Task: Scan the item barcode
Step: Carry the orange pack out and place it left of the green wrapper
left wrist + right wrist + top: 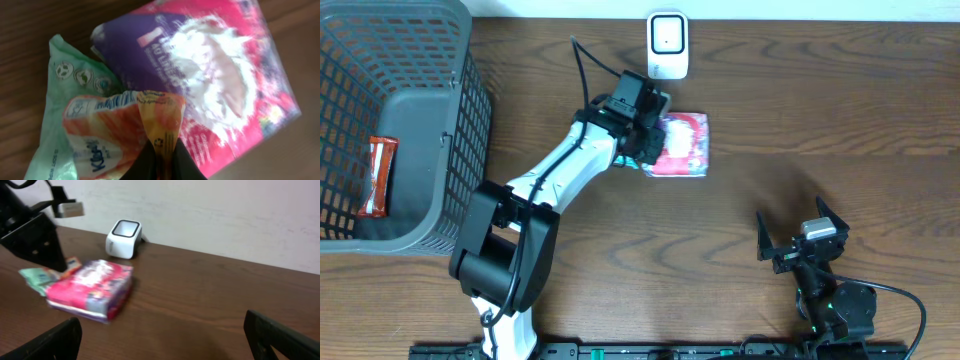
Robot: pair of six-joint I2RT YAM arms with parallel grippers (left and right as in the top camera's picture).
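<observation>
Seen from overhead, the left gripper (642,140) reaches out to just past the table's (820,120) centre toward 12 o'clock, at the 9 o'clock edge of a pink and purple pack (685,145). In the left wrist view its dark fingers (142,167) are pressed together with no gap, pinching the folded flap of an orange packet (107,127) printed with blue lettering. The packet overlaps the pack's near corner, and a crumpled green wrapper (55,100) sits at its 9 o'clock side; whether the green is part of the same packet cannot be told, nor whether the packet is lifted off the wood. The white scanner (667,45) stands at 12 o'clock of the pack, near it but apart, window facing up. The right gripper (798,228) hangs at 5 o'clock over bare wood, well apart from the pack, its jaws spread wide and holding nothing. At 9 to 10 o'clock a grey mesh basket (420,30) holds a red bar (378,177).
</observation>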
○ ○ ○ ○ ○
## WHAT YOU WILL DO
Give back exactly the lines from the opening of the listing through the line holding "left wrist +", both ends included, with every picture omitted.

## ANSWER FOR THIS EXERCISE
Task: Scan the item barcode
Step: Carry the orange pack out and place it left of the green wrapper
left wrist + right wrist + top: 

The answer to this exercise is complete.